** Opening DATA SECTION block **
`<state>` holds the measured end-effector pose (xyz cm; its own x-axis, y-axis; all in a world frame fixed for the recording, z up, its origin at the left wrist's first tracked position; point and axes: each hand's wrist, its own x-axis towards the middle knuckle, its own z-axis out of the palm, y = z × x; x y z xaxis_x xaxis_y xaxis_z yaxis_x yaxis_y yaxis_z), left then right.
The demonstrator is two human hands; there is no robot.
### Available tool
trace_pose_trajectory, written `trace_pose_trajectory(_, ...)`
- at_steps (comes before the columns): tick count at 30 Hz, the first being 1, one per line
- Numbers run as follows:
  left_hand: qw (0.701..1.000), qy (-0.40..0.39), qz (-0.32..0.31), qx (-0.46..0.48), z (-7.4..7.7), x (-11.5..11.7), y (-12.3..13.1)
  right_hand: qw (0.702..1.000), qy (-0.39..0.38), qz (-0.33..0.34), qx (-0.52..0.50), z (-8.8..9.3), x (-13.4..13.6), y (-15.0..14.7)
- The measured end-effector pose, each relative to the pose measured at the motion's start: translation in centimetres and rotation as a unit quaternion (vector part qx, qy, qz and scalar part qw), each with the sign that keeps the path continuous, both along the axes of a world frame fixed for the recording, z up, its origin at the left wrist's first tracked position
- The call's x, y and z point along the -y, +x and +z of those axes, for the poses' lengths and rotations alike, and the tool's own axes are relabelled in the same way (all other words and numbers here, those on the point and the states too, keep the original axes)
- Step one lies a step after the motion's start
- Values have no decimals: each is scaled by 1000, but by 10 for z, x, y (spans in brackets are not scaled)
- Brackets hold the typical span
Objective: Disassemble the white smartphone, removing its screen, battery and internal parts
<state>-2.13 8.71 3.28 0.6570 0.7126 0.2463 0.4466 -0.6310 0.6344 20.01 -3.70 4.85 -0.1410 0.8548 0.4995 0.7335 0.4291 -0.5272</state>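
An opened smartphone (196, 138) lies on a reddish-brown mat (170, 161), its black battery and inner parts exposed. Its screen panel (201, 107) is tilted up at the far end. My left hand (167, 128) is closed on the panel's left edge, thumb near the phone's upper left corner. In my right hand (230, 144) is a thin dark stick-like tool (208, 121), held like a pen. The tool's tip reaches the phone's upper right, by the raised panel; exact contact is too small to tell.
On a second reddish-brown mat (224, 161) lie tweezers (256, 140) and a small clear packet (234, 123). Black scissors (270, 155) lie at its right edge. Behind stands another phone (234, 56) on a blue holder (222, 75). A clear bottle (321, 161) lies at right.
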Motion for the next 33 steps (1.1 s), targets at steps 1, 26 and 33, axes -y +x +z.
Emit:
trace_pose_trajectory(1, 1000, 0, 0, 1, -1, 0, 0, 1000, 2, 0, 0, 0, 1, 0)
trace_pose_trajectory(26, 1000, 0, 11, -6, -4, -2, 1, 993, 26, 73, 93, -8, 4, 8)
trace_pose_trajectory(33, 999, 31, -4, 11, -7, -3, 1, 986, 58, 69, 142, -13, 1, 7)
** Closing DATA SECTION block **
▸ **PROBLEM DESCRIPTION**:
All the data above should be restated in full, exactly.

▸ **ANSWER**:
`<state>` holds the measured end-effector pose (xyz cm; its own x-axis, y-axis; all in a world frame fixed for the recording, z up, its origin at the left wrist's first tracked position; point and axes: each hand's wrist, its own x-axis towards the middle knuckle, its own z-axis out of the palm, y = z × x; x y z xaxis_x xaxis_y xaxis_z yaxis_x yaxis_y yaxis_z), left then right.
The demonstrator is two human hands; there is no robot.
### Available tool
trace_pose_trajectory, written `trace_pose_trajectory(_, ...)`
- at_steps (comes before the columns): tick count at 30 Hz, the first being 1, one per line
- Numbers run as follows:
  left_hand: qw (0.701..1.000), qy (-0.40..0.39), qz (-0.32..0.31), qx (-0.46..0.48), z (-7.4..7.7), x (-11.5..11.7), y (-12.3..13.1)
  right_hand: qw (0.702..1.000), qy (-0.39..0.38), qz (-0.33..0.34), qx (-0.52..0.50), z (-8.8..9.3), x (-13.4..13.6), y (-15.0..14.7)
- The measured end-effector pose, each relative to the pose measured at the motion's start: translation in centimetres and rotation as a unit quaternion (vector part qx, qy, qz and scalar part qw), each with the sign that keeps the path continuous, both along the axes of a world frame fixed for the recording, z up, its origin at the left wrist's first tracked position
- The call's x, y and z point along the -y, +x and +z of those axes, for the poses' lengths and rotations alike, and the tool's own axes are relabelled in the same way (all other words and numbers here, those on the point and the states too, keep the original axes)
- Step one lies a step after the motion's start
- Values have no decimals: each is scaled by 1000, but by 10 for z, x, y (spans in brackets are not scaled)
- Brackets hold the typical span
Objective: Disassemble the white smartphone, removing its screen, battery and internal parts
<state>-2.13 8.71 3.28 0.6570 0.7126 0.2463 0.4466 -0.6310 0.6344 20.01 -3.70 4.85 -0.1410 0.8548 0.4995 0.7335 0.4291 -0.5272</state>
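An opened smartphone (196, 138) lies on a reddish-brown mat (170, 161), its black battery and inner parts exposed. Its screen panel (201, 107) is tilted up at the far end. My left hand (167, 128) is closed on the panel's left edge, thumb near the phone's upper left corner. In my right hand (230, 144) is a thin dark stick-like tool (208, 121), held like a pen. The tool's tip reaches the phone's upper right, by the raised panel; exact contact is too small to tell.
On a second reddish-brown mat (224, 161) lie tweezers (256, 140) and a small clear packet (234, 123). Black scissors (270, 155) lie at its right edge. Behind stands another phone (234, 56) on a blue holder (222, 75). A clear bottle (321, 161) lies at right.
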Motion for the next 33 steps (1.1 s), targets at steps 1, 26 and 33, axes -y +x +z.
Emit:
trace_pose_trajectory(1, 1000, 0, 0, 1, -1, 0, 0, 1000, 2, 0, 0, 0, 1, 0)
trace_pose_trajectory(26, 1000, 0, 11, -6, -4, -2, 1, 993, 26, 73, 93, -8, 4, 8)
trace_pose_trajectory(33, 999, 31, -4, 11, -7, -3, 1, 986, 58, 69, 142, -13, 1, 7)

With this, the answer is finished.